(Assignment) Find every line in the records below that contains the word "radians", and copy each such line.

[Task data — start]

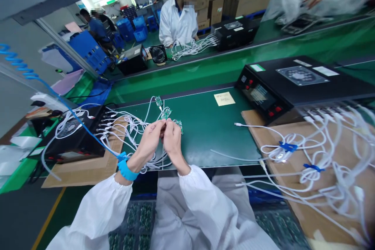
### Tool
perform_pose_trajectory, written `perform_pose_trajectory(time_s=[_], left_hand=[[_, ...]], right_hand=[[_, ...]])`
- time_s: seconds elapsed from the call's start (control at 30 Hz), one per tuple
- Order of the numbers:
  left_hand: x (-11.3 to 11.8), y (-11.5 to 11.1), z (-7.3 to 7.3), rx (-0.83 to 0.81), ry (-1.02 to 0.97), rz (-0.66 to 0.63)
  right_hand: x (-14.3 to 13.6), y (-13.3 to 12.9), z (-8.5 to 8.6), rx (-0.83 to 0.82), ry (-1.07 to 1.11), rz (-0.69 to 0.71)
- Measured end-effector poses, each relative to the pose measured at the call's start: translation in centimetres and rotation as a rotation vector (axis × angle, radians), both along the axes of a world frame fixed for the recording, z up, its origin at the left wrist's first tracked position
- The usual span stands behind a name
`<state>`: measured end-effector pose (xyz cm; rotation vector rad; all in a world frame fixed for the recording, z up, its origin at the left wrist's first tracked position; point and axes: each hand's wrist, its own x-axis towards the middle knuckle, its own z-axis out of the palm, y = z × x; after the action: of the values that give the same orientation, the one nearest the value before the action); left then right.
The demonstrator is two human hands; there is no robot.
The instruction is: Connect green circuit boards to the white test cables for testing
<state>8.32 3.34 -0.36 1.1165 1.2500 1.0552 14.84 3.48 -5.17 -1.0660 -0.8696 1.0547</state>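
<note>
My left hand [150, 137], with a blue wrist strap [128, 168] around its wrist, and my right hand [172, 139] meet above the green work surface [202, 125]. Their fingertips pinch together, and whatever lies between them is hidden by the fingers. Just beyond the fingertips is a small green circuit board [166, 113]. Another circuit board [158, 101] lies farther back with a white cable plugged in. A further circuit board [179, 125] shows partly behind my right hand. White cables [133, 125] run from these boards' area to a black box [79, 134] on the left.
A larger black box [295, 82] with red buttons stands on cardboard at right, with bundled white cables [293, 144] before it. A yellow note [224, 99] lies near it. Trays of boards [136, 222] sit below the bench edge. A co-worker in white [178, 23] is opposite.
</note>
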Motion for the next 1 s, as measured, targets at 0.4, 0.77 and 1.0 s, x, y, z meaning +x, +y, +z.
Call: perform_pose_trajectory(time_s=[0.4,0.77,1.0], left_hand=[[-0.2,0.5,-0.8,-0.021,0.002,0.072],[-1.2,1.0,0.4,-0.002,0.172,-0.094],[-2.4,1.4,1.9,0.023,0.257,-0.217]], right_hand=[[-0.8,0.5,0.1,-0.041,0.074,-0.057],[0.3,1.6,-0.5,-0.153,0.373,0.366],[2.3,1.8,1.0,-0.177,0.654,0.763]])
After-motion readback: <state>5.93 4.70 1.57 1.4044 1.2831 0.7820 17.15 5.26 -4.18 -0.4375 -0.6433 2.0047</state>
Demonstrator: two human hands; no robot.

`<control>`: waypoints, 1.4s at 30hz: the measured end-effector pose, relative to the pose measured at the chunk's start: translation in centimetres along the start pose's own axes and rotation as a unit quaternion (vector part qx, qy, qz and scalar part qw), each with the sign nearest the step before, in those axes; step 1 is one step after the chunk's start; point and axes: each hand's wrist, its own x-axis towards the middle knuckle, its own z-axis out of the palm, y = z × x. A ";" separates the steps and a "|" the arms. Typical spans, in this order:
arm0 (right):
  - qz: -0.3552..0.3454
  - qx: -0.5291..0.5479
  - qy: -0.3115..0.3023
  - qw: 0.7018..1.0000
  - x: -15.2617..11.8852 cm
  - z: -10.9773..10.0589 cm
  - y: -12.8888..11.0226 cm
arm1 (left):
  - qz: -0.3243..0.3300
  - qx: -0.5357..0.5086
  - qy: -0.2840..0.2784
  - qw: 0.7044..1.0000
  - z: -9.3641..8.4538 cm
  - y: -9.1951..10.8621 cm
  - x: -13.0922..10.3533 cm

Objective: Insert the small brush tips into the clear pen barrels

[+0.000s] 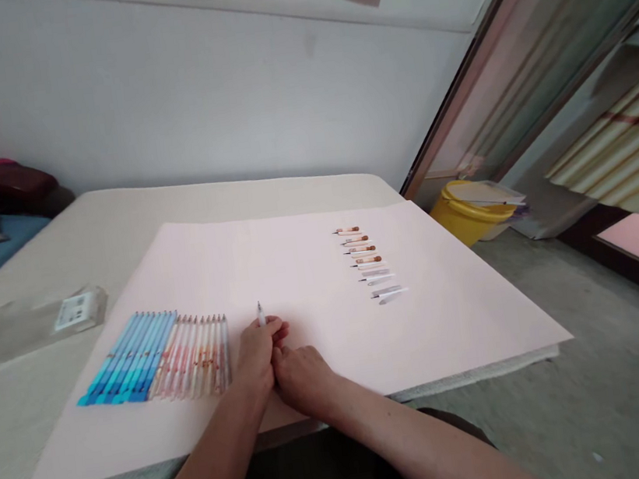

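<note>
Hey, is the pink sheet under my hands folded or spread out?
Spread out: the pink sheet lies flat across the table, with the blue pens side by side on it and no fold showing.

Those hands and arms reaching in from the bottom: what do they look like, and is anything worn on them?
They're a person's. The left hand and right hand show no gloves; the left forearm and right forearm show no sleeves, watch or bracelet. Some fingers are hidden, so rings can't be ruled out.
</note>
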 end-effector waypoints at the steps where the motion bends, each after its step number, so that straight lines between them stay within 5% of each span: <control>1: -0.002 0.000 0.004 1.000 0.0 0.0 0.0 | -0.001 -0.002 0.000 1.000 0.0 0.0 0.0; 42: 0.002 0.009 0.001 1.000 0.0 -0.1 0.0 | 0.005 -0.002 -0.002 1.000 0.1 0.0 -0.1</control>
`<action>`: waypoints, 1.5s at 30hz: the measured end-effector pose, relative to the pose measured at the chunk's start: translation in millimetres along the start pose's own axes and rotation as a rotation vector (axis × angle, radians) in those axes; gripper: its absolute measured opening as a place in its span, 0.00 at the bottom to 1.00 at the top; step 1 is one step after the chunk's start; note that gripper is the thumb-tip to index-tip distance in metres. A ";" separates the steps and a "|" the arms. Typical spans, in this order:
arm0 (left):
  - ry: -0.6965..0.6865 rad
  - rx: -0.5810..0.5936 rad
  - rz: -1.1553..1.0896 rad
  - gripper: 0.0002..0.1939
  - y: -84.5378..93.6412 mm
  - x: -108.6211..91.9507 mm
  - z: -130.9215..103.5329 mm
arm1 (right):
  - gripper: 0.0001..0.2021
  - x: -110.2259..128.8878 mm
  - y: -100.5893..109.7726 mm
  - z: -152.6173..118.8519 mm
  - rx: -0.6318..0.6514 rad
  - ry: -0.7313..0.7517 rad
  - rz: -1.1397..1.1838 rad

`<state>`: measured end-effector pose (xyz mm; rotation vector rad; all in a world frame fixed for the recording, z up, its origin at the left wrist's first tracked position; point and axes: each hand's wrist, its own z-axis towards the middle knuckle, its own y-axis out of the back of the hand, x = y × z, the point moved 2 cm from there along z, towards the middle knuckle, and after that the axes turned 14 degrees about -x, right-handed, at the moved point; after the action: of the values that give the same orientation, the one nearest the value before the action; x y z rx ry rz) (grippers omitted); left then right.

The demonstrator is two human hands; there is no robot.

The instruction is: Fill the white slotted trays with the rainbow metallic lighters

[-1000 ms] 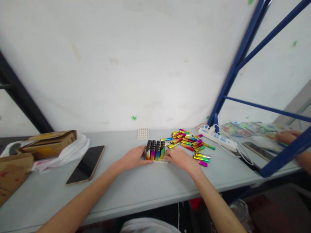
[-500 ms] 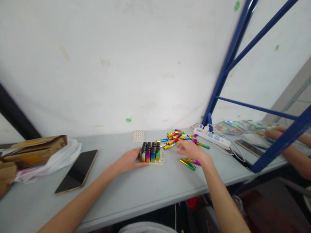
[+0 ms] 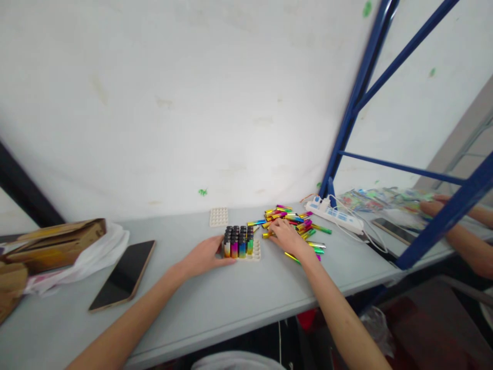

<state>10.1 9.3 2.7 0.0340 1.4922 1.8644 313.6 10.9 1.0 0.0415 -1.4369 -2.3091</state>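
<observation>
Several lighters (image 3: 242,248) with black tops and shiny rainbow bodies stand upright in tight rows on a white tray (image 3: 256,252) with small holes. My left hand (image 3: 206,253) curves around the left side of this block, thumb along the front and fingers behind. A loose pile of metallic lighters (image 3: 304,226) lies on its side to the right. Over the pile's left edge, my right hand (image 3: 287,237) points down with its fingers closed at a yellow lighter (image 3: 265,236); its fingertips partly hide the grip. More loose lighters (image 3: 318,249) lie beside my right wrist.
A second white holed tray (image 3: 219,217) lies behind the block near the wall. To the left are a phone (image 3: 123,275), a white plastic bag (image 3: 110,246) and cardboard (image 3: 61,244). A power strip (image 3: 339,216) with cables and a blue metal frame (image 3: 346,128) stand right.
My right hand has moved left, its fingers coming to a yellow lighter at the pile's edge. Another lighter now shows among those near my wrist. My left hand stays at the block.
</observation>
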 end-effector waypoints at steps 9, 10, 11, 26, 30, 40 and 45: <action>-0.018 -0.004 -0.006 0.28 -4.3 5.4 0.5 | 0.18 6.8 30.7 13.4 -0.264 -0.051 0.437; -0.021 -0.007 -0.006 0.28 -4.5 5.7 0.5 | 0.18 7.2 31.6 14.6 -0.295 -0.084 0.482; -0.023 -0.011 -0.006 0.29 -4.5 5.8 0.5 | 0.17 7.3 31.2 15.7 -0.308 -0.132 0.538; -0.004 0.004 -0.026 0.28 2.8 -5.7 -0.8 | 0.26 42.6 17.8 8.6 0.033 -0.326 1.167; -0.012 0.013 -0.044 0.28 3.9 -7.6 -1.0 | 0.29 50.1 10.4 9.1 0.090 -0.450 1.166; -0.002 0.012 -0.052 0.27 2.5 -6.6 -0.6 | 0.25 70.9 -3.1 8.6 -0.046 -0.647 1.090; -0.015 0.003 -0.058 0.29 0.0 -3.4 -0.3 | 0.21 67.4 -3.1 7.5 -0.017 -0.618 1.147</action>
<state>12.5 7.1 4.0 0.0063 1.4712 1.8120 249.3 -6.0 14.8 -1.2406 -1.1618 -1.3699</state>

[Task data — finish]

(Response box)
- Measured end-effector poses, each relative to the pose measured at the call's start: translation in centimetres and rotation as a rotation vector (axis × angle, radians), both along the axes of a world frame fixed for the recording, z up, its origin at the left wrist's first tracked position
`<action>`: waypoints, 1.5s at 30hz: the measured end-effector pose, relative to the pose measured at the chunk's start: translation in millimetres along the start pose's own axes and rotation as a rotation vector (axis × angle, radians) in those axes; gripper: its absolute measured opening as a place in its span, 0.00 at the bottom to 1.00 at the top; step 1 is one step after the chunk's start; note that gripper is the thumb-tip to index-tip distance in metres. A ";" separates the steps and a "|" the arms. Typical spans, in this order:

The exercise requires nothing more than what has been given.